▸ Problem to work on
Compute how many lines below contain the word "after" and respond with that number only.
-.-.-
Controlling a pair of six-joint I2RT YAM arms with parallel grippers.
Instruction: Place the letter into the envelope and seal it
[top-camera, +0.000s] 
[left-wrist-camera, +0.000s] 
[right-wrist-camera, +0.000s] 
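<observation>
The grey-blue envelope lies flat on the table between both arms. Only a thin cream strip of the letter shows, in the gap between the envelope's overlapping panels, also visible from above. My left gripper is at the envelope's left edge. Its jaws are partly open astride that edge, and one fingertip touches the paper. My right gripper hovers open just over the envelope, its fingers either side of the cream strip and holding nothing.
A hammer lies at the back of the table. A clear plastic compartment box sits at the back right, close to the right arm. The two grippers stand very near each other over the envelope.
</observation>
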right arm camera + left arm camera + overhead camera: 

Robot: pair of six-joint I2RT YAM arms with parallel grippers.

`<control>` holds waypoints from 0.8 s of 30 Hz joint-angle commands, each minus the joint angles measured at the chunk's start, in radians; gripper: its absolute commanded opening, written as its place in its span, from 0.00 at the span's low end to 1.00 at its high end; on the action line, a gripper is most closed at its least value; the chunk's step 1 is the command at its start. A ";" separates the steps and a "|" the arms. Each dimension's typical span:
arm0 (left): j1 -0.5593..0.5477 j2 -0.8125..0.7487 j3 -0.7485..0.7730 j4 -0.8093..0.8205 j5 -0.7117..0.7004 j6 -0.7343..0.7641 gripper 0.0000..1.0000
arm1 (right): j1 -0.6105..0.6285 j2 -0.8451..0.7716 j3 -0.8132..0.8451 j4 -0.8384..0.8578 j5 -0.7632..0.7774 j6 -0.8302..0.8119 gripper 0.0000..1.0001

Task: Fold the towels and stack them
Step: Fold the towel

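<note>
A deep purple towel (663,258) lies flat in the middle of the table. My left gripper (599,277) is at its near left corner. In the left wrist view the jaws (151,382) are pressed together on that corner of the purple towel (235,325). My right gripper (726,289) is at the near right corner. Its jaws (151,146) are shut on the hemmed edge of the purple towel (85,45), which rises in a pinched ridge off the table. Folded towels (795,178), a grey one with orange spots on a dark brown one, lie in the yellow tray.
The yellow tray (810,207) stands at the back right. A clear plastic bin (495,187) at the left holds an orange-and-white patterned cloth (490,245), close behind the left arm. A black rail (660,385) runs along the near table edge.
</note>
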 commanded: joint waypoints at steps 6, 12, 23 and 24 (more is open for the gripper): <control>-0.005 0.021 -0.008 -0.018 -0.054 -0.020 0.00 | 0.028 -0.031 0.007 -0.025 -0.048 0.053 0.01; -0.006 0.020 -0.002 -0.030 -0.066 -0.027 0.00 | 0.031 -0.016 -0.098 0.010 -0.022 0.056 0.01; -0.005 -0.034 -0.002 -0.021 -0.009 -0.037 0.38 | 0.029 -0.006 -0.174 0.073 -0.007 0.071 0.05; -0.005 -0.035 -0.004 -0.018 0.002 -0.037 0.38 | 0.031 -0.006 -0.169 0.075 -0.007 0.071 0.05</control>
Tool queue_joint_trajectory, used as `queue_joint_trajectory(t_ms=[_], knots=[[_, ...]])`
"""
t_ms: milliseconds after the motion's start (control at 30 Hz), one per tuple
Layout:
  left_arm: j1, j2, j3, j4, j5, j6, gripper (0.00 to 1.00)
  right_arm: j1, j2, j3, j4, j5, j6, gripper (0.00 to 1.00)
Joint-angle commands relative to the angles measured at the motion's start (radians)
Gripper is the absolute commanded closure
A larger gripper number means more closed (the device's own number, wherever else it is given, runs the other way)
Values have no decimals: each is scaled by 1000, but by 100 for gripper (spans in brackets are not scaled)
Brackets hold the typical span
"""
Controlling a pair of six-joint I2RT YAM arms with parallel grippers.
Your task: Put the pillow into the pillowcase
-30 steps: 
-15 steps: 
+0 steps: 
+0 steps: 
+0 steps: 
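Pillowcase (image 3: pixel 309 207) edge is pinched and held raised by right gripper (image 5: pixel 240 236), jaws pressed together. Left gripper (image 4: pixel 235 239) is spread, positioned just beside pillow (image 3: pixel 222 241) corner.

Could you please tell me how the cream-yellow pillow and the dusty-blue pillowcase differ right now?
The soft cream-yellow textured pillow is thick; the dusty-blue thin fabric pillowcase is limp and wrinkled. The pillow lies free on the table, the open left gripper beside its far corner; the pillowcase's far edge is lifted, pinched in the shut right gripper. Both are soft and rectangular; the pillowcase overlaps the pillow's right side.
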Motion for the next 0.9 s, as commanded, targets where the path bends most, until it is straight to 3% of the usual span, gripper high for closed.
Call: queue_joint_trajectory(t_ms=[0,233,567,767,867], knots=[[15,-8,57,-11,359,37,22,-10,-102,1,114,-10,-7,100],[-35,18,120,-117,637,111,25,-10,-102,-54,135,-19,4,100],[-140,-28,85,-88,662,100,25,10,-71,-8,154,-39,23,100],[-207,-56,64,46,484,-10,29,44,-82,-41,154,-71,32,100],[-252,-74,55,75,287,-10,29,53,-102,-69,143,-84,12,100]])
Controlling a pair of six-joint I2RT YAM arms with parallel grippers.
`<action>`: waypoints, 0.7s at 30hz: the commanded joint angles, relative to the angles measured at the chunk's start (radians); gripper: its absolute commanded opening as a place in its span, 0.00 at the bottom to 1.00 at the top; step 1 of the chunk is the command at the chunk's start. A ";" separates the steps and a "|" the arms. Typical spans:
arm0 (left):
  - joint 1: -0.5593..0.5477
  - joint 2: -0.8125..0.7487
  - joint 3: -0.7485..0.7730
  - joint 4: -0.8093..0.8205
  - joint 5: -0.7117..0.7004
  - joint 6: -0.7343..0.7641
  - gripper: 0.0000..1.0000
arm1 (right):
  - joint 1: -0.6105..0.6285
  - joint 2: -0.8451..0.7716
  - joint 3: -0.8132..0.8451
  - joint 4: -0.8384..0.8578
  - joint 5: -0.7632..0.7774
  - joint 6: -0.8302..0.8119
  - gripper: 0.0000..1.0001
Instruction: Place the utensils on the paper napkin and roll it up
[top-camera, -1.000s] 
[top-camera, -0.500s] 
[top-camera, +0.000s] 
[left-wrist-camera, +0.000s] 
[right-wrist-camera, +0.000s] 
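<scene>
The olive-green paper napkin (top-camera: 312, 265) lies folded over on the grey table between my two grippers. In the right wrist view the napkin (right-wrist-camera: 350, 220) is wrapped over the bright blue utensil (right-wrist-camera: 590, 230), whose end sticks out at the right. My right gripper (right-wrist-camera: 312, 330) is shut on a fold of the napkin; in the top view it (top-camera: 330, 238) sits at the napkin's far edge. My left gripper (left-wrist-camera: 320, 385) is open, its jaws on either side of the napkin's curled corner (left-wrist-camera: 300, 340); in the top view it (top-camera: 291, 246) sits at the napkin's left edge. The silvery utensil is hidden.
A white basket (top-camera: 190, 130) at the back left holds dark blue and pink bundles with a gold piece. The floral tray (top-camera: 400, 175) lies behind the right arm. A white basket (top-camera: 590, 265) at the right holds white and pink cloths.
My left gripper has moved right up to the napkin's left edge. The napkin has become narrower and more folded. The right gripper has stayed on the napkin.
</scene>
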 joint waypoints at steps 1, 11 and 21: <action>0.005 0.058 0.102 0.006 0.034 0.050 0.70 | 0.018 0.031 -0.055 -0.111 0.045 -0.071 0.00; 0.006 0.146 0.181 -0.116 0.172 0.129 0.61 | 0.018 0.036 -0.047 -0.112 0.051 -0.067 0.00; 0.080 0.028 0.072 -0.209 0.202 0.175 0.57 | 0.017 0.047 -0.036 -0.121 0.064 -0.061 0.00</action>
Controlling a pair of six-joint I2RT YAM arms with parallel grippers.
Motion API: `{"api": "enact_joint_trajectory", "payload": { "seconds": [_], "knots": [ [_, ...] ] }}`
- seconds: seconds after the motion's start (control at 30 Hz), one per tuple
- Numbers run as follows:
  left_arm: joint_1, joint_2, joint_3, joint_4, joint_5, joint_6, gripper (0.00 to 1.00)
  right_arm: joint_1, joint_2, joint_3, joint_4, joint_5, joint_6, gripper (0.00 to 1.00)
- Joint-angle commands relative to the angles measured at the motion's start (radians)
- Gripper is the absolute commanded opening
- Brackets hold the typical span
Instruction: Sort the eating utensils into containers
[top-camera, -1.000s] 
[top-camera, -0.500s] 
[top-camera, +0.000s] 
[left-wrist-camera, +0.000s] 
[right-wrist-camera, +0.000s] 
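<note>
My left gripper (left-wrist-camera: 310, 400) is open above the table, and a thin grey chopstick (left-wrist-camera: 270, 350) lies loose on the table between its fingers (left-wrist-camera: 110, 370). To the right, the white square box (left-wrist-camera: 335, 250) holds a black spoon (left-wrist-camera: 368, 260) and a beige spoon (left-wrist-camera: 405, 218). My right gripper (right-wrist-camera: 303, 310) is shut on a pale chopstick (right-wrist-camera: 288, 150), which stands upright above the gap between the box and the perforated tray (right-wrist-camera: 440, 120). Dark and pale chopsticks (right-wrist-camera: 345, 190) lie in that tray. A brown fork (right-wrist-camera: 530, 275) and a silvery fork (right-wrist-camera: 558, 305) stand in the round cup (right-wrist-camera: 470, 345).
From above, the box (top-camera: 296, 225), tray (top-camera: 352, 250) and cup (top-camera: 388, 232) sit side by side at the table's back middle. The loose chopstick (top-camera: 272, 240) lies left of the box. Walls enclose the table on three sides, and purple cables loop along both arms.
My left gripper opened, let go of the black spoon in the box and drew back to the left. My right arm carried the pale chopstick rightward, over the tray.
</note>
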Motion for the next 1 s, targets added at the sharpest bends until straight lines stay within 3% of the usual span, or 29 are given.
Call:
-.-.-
▸ Exercise answer
2